How to complete this task:
Scan the entries for lines with the word "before" and copy those lines.

★ ★ ★ ★

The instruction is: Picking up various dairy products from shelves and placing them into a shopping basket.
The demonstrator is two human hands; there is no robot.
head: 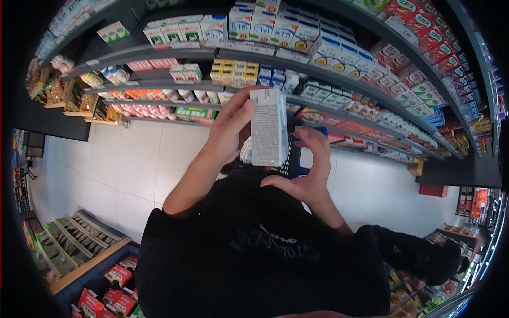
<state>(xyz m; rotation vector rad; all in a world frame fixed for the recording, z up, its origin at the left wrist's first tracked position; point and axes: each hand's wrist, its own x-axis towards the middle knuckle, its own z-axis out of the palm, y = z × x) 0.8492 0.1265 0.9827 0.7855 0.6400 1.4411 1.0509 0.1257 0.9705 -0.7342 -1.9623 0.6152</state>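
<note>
My left hand (234, 123) grips a white milk carton (266, 135) by its upper left side, and a panel of small print faces the camera. To the right of the carton, my right hand (314, 163) is apart from it, thumb and fingers spread in a curve with nothing between them. Below and behind the carton shows part of a dark shopping basket (294, 157) with a perforated wall and blue parts. Another pale package partly shows behind the carton's lower left edge; its kind is unclear.
Ahead, grey shelves (254, 48) hold rows of milk cartons (262, 26), yellow boxes (234, 72) and bottles. Red bags (119, 274) lie in a bin at the lower left. Wooden-edged display trays (93, 258) stand behind it. A person in black (417, 254) is at the lower right.
</note>
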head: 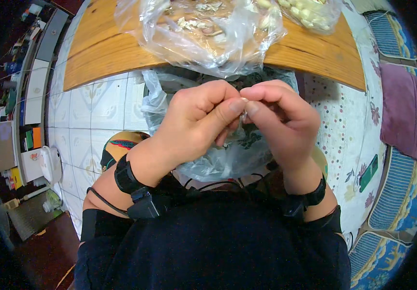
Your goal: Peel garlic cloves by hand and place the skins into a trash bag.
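My left hand (201, 119) and my right hand (284, 119) meet at the fingertips, pinching a small pale garlic clove (244, 99) between them; a thin scrap of papery skin hangs below it. Most of the clove is hidden by the fingers. Beneath both hands stands a bin lined with a translucent plastic bag (226, 163), with dark scraps inside. On the wooden table in front, a clear plastic bag (208, 54) lies spread open with garlic skins (194, 23) and some cloves. A second clear bag (310, 14), at the table's right, holds many pale peeled cloves.
The curved edge of the wooden table (107, 61) lies just beyond the hands. To the right are a patterned cloth (339, 145) with a green phone-like object (369, 173) and a purple cushion (402, 112). Shelves and drawers (36, 90) line the left side, beyond the tiled floor.
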Tool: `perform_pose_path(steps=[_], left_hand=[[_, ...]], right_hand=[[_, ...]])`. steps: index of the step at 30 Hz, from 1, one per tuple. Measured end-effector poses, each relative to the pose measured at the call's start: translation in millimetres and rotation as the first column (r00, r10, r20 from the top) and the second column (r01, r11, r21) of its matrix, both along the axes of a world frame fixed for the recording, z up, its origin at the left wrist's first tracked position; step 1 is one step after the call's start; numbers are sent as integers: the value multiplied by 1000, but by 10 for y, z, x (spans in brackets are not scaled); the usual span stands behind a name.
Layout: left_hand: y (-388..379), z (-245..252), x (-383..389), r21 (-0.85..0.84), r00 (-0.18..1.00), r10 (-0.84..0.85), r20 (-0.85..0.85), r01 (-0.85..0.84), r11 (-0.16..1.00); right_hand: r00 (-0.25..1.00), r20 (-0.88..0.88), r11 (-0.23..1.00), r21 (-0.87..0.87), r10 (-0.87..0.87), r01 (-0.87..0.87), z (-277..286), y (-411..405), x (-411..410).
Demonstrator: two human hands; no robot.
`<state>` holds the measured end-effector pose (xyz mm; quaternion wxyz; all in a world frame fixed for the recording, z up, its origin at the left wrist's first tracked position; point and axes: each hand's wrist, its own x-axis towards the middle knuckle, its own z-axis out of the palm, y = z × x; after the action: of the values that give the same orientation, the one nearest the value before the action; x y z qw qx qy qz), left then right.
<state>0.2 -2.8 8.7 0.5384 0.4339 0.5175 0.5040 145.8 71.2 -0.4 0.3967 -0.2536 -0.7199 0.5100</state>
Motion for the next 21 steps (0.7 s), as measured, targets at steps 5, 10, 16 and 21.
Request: perform_pose_path(steps=[5,10,16,21], left_hand=[[-28,-27,21,113,999,-32,-13,33,993],[-8,6,-30,12,990,-28,141,26,1000],[16,-82,-66,105,984,27,-175,-9,994],[24,-46,-53,-6,998,48,46,-47,999]], right_hand=[[995,-46,815,-571,83,-95,70,36,28],[979,-171,771,-608,106,-190,-29,57,1],[976,-180,729,-651,124,-212,55,46,-8],[985,-102,905,-391,142,-170,18,44,-1]])
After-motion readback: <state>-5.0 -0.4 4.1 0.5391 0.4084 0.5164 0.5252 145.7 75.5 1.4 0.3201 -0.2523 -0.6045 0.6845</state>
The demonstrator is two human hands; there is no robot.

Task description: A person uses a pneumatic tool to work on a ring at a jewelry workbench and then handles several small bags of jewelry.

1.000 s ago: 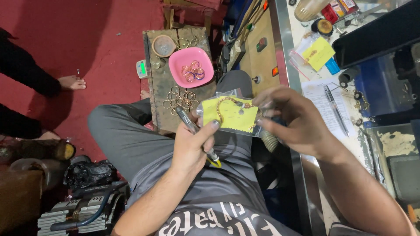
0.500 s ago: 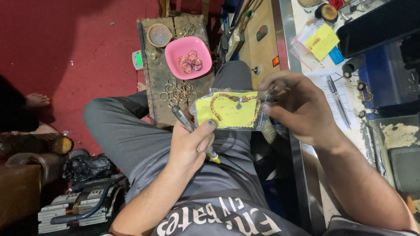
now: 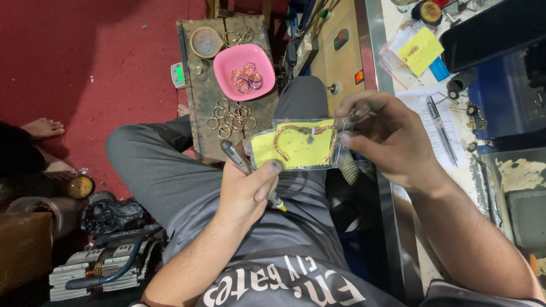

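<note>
both forearms reach forward from the bottom of the view over the lap, bare from the elbow down. the left hand (image 3: 245, 187) sits low and central, fingers curled into a loose fist, thumb stretched up and to the right with its nail showing, back of the hand toward the camera. the right hand (image 3: 387, 139) is higher and to the right, wrist bent inward, fingers curved leftward and pinched together at their tips. the two hands are near each other, not touching.

A jewellery workshop: loose rings (image 3: 230, 117) on a wooden bench block (image 3: 199, 113).
</note>
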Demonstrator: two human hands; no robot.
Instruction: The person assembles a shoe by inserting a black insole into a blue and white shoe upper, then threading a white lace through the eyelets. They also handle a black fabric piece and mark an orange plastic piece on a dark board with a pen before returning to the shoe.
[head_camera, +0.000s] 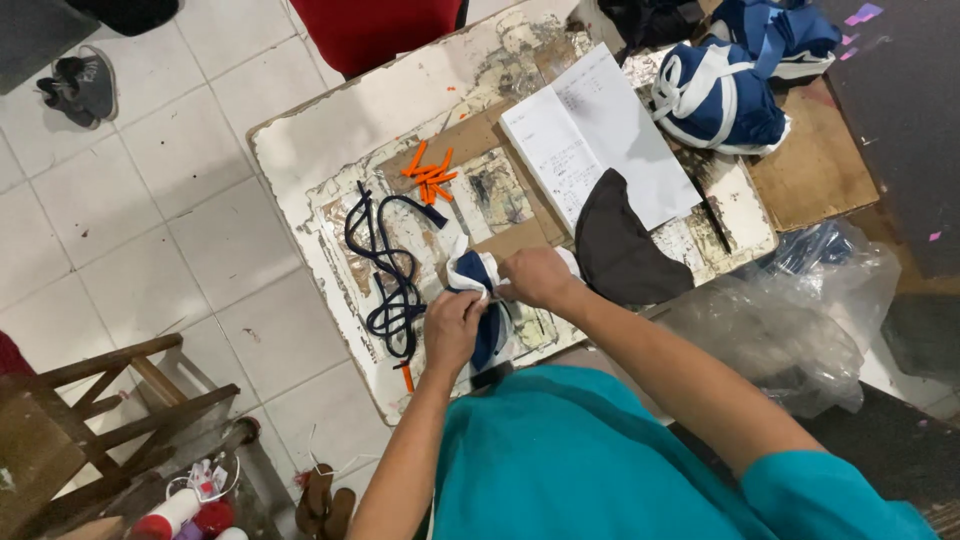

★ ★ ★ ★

Exercise solution:
`<state>` holds the measured end-effector pose (xyz mm; quaternion wxyz; all in a world frame fixed for the recording, z up, its origin at the left wrist's first tracked position; point and axes: each hand's wrist, its own x-axis towards the middle knuckle, its own z-axis out of the palm, y = z × x; after the action: of the values that give the same orientation, the one nearest the value before the action; x y z qw qx qy qz), left then right.
Instruction: The person assembles a shoe by inserting a black insole into a blue and white shoe upper, then threading a white lace through the eyelets. They also handle a black fabric piece and mark an orange plastic piece on a dark board with a pen before returning to the shoe.

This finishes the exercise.